» Exercise instructions
Reply with only a number, the count of lines in the listing that include the word "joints".

» Data extract

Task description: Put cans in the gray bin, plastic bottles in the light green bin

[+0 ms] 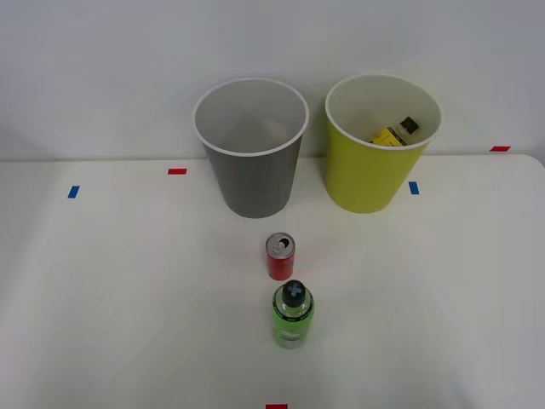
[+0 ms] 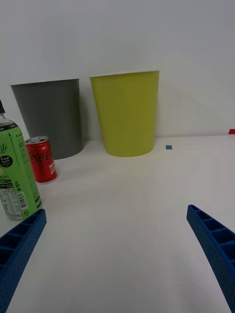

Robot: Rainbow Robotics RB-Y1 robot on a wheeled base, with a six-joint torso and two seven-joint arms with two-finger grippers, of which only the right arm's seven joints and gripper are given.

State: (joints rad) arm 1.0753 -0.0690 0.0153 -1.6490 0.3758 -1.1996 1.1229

» Expected answer
2